В приёмной Загряжский остановился, посмотрел в зеркало, поправил воротник рубахи, стряхнул с рукава пёрышко и открыл дверь. Посреди кабинета стояла молодая и миловидная особа в дорожной одежде, которая, увидев Алексея Михайловича, упала перед ним на колени.

–  Ваше  превосходительство! – воскликнула   она  дрожащим  голосом. – Умоляю о сочувствии. Помогите мне. Я несчастна!

Загряжский подошёл к молодой особе и помог ей подняться на ноги. На мгновение они оказались лицом к лицу, и он смог почувствовать её прерывистое дыхание, глаза девицы были наполнены слезами, губы дрожали.

–  Успокойтесь, сударыня. Присядьте в это кресло. Так. Хорошо.

Он достал из кармана искрящийся снежной белизной платок и вложил ей в руку.

–  А теперь рассказывайте, кто вы такая, откуда?

Девица промокнула платком слёзы и горько вздохнула.

–  Дворянская дочь ардатовского дворянина Варвара Ивановна Кравкова. Я имею сильное желание поступить в Спасский женский монастырь, но (девица заплакала) мне препятствуют…

Заявление Кравковой весьма удивило Загряжского: молодые девицы дворянского звания в монастырь поступали редко, разве что по крайней бедности или сильному религиозному чувству. Данный случай не подходил под эти причины, и Александр Михайлович решил, что здесь он имеет дело с роковой и неразделённой любовью и сильно заинтересовался. Женолюб и сластник, он был холодно расчётлив в связях с женщинами, получив своё, он смотрел на ту, которой клялся пять минут назад в любви, как на остриженную овцу.

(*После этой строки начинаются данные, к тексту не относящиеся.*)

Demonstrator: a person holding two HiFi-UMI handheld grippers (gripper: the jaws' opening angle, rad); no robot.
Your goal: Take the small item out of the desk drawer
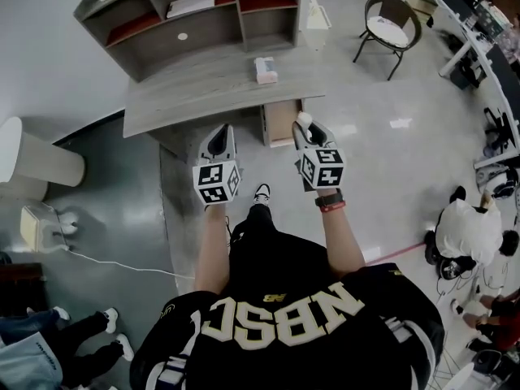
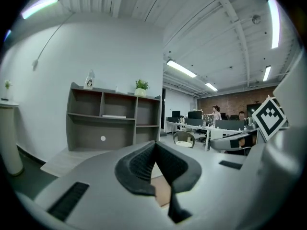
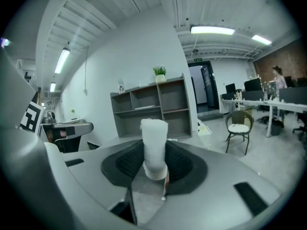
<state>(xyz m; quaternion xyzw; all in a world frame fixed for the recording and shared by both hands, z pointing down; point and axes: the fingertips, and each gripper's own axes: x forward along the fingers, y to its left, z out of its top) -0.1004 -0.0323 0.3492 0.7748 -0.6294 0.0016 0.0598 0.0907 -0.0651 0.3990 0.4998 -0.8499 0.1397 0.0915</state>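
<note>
A small white cylindrical item (image 3: 154, 143) stands upright between the pads of my right gripper (image 3: 154, 163), which is shut on it. In the head view that gripper (image 1: 303, 125) hangs over the open desk drawer (image 1: 281, 123), and the white item (image 1: 303, 119) shows at its tip. The drawer's pale wooden inside is pulled out from under the right end of the grey desk (image 1: 203, 92). My left gripper (image 1: 219, 138) is held level beside it, in front of the desk edge. Its jaws (image 2: 155, 152) meet at the tips with nothing between them.
A tissue box (image 1: 265, 70) sits on the desk in front of a grey shelf unit (image 1: 195, 10). A chair (image 1: 390, 24) stands at the back right, a white round bin (image 1: 36, 162) at the left. People and office desks line the right side.
</note>
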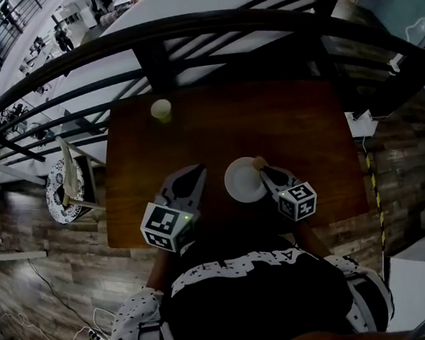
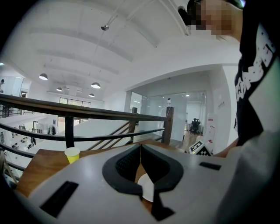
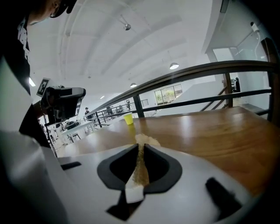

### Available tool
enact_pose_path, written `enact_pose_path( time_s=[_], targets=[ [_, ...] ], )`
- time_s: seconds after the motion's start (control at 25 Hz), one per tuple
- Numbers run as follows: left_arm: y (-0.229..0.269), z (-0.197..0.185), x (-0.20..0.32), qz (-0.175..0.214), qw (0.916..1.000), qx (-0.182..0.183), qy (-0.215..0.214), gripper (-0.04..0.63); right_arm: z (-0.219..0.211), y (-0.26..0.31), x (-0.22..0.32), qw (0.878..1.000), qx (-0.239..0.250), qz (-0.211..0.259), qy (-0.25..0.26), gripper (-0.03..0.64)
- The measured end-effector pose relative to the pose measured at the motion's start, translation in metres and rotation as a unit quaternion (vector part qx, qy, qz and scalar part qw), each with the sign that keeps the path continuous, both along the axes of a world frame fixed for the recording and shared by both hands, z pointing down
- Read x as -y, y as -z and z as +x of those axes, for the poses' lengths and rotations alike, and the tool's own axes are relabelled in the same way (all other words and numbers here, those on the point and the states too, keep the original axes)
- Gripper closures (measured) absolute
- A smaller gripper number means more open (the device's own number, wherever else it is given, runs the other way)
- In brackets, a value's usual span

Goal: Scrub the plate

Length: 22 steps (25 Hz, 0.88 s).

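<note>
A white plate (image 1: pixel 244 181) lies on the brown table (image 1: pixel 291 126) near its front edge. My right gripper (image 1: pixel 265 173) is at the plate's right rim and is shut on a tan scrub pad (image 1: pixel 257 164). In the right gripper view the pad (image 3: pixel 140 164) runs between the closed jaws and sticks out past my right gripper (image 3: pixel 140 146). My left gripper (image 1: pixel 195 173) sits just left of the plate. Its jaws meet with nothing visibly between them at my left gripper (image 2: pixel 140 146). A piece of the plate (image 2: pixel 145 186) shows below them.
A yellow cup (image 1: pixel 161 110) stands near the table's far left edge, well away from the plate. A black railing (image 1: pixel 204 29) runs beyond the far edge. A chair with a patterned cushion (image 1: pixel 66 191) stands left of the table.
</note>
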<state>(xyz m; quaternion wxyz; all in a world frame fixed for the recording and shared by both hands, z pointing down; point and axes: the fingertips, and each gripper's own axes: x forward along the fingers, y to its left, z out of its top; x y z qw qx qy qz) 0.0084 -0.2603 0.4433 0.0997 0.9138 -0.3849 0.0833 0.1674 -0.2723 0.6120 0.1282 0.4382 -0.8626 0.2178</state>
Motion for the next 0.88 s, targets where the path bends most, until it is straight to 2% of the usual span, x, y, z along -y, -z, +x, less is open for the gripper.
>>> enact_pose_path(
  time_s=[0.36,0.88],
  targets=[
    [-0.001,-0.003,-0.001,-0.001,1.0000,-0.003,0.002,0.581,-0.006,-0.009,-0.005,1.000,-0.015,-0.015,0.007,0.568],
    [0.000,-0.003,-0.003,0.001,1.0000,-0.006,-0.004,0.581,-0.012,-0.008,-0.014,1.000,-0.011,-0.022,0.004,0.568]
  ],
)
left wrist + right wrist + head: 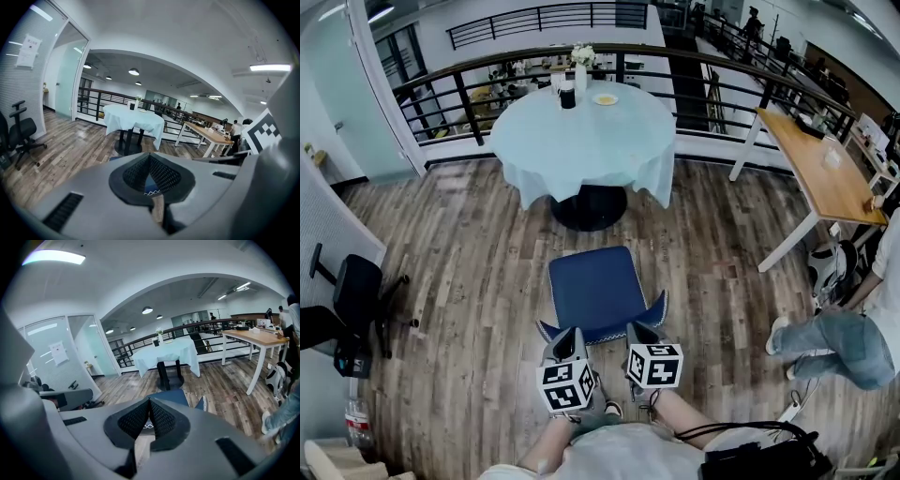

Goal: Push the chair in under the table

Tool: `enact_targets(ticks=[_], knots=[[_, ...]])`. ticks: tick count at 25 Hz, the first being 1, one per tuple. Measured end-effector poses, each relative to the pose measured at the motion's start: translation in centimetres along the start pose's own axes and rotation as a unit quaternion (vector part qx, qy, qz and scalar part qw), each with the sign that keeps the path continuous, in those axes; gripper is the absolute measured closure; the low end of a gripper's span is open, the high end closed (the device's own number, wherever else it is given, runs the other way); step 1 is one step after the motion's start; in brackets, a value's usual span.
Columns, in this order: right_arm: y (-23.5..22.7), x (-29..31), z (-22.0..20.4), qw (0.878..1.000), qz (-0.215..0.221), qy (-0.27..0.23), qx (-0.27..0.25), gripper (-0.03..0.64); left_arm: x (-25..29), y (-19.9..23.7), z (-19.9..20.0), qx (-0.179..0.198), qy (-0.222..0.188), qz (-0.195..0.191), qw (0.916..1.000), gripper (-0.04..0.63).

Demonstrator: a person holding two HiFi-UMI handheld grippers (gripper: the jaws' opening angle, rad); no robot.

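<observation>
Nearest the lens, the left gripper (573, 336) and the right gripper (637, 330) pointed forward side by side. Each had its jaws pressed together with nothing held between them. Their tips lay at the near top edge of the chair (592, 289); whether they actually touched it could not be told.

The wooden floor (469, 244) spread across the room. On it stood the round bench (581, 131), draped in a pale cloth (649, 178) over a black pedestal base.

The chair stood on the floor between the person and the round bench, facing it. Its front edge was near the base, but its seat was short of the cloth's hem and not under the top. The chair had a plain blue seat, squarish with rounded corners. Its low blue backrest (659, 307) was trimmed with white zigzag stitching.

On the bench's far side were a white vase (580, 75) of flowers, a dark cup (567, 97) and a small plate (605, 98).
</observation>
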State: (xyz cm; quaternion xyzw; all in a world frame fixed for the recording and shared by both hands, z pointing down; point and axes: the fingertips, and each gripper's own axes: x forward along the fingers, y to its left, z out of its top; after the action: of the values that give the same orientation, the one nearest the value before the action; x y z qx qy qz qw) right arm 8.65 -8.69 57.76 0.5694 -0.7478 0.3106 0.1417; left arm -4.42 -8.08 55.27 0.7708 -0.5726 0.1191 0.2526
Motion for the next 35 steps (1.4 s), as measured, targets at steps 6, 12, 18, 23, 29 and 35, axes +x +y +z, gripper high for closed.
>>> enact_targets(ticks=[6,12,18,23,29,35], knots=[[1.5,1.6,0.9,1.0,0.01,0.008,-0.006,0.6,1.5,1.3,1.1,-0.005,0.007,-0.001,1.0,0.592],[1.7,3.4,2.6,1.0,0.005,0.001,-0.008,0.6,3.4,2.3,2.9,-0.008,0.0,-0.009,0.9999,0.592],[2.3,5.6,4.5,1.0,-0.004,-0.002,-0.01,0.6,5.4,2.7,4.9,0.002,-0.001,-0.031,0.9995,0.592],[3.4,6.6,6.1,1.0,-0.008,-0.011,-0.012,0.6,6.3,3.0,5.9,0.005,-0.005,-0.048,0.9988,0.592],[4.0,7.4,5.9,1.0,0.0,0.001,-0.013,0.6,6.9,3.4,4.8,-0.003,0.019,-0.047,0.9987,0.592],[4.8,8.0,5.7,0.999,0.024,0.014,-0.021,0.601,6.9,3.2,4.7,-0.008,0.026,-0.055,0.9981,0.592]])
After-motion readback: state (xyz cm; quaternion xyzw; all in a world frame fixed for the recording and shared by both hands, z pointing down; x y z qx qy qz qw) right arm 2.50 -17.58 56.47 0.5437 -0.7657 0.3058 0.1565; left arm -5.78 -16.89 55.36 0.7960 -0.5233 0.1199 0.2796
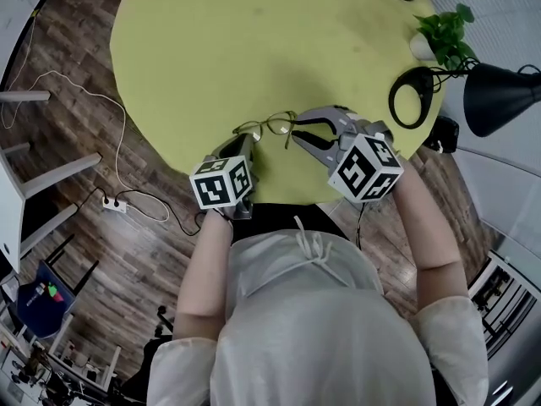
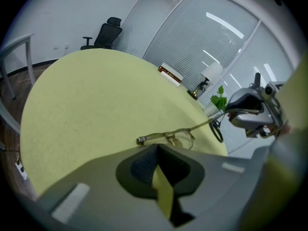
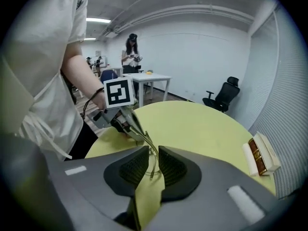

–  Кто же вам мешает исполнить столь богоугодное намерение?

–  Матушка и братец Дмитрий.

–  А что ваш отец?

–  Ему безразлично. Он живёт и ни во что не вмешивается.

–  Вы прибыли в Симбирск одна?

–  Меня сопровождает Павел Дмитриевич Сеченов, сызранский городни-чий.

–  Сызранский городничий?

Губернатор впал в недоумение, но потом вспомнил, что где-то в бумагах он видел предписание графа Блудова о назначении нового сызранского городничего. Созрело решение и относительно Варвары Ивановны.

–  Если ваше желание твердо, и вы его повторите завтра, то я обещаю свою поддержку, но решающее значение имеет слово высокопреосвященно-го Анатолия. Постарайтесь ему понравиться так же, как вы очаровали меня.

Он взял Варвару Ивановну за руку.

–  Как вы озябли, милая. До скорой встречи… Иван Иванович, проводите Варвару Ивановну!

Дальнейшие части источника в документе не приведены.